When writing a lab report, you shouldn’t cite “human error” as a source of error. Rather, you should attempt to identify a specific mistake or problem. One common personal error is going into an experiment with a bias about whether a hypothesis will be supported or rejects. Another common personal error is lack of experience with a piece of equipment, where your measurements may become more accurate and reliable after you know what you’re doing. Another type of personal error is a simple mistake, where you might have used an incorrect quantity of a chemical, timed an experiment inconsistently, or skipped a step in a protocol.
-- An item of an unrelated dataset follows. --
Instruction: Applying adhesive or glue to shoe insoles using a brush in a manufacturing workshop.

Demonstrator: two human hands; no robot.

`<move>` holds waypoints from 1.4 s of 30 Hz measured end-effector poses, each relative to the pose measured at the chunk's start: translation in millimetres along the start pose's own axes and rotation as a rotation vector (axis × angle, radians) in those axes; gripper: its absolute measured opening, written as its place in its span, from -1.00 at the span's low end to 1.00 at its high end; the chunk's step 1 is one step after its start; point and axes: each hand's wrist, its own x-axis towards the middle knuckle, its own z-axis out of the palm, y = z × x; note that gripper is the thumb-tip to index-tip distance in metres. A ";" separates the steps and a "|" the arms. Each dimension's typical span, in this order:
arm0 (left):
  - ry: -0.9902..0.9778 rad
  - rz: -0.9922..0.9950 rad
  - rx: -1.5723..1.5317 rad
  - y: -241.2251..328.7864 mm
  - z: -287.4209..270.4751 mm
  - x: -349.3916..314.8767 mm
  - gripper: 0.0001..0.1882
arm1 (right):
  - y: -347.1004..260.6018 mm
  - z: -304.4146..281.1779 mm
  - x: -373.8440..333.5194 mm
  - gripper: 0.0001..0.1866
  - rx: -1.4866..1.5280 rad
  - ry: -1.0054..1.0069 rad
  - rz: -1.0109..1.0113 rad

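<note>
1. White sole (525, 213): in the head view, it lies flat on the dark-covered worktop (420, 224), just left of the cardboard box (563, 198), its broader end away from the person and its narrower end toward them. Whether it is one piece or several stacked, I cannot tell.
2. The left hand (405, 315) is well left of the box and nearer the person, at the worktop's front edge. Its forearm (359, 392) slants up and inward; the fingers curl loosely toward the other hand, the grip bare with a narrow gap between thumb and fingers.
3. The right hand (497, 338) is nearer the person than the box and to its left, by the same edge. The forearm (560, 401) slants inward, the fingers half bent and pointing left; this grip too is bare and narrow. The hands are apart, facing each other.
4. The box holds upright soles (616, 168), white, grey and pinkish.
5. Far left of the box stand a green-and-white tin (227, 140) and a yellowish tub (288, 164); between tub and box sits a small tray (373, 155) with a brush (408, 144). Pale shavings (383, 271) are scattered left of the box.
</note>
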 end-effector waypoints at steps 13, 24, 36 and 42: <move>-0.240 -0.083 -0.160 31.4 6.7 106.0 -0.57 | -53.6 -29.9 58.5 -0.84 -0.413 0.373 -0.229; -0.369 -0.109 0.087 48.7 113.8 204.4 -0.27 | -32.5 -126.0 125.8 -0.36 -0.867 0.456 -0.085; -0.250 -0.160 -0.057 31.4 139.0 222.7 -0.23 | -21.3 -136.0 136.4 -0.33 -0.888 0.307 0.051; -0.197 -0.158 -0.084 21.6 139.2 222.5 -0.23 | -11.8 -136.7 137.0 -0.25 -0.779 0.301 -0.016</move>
Comprehensive Guide to Error in Science Experiments
Last modified: November 3rd, 2016 by Anne Helmenstine

2 thoughts on “Comprehensive Guide to Error in Science Experiments

  1. Max Power

    I haven’t done any chemistry in awhile as most of my work has been in testing electrical circuits, but boy if you could have seen some of my early lab reports tou might find them a tad humorous.

  2. ken osborn

    As the former QA Officer for an environmental laboratory I appreciate this overview of measurement error. The issue of random error and the meaning of an analytical measurement at the low end has been a troublesome one for laboratories, regulatory agencies, environmental community, and industry. The answer to the question ‘what is real’ depends on a theoretical boundary termed the Method Detection Limit (MDL) in the US and Limit of Detection (Ld) everywhere else. Subtle differences in these terms make for interesting discussions that bear remarkable similarity to political debates but with the distinction of the phrase ‘scientifically justifiable’ tossed in at random moments. The final word is still somewhere in the collection of random variations that constitute what shall be reported to the appropriate regulatory agency.

    In the meantime here is what I wrote some years back about random error and the MDL in “Why You Don’t Need Detection Limit Studies.” [NB there appears to be no way to attach a PDF file so I’m leaving the abstract. If there is interest in seeing the full paper, let me know at kozborn@sbcglobal.net and I’ll provide it.]

    Abstract: The determination of analytical detection limits, such as the EPA MDL or the IUPAC Ld, can be a time consuming and resource intensive process. Furthermore, once a detection limit is determined, most laboratories have no mechanism to verify that detection is actually occurring on a day-to-day basis at the established detection value. This paper proposes an alternative that, once the initial determination of detection has been performed, no additional detection limit studies are required. This is accomplished by the inclusion of a quality control check sample for false negatives in the analytical batch. The False Negative Quality Sample (FNQS) is a QC check sample set at a concentration two to three times of the detection limit and is included in each analytical batch, analogous to the method blank to check for false positives. Tracking the performance of the FNQS eliminates the need to re-evaluate the detection limit and provides a measure of method performance in the region of detection.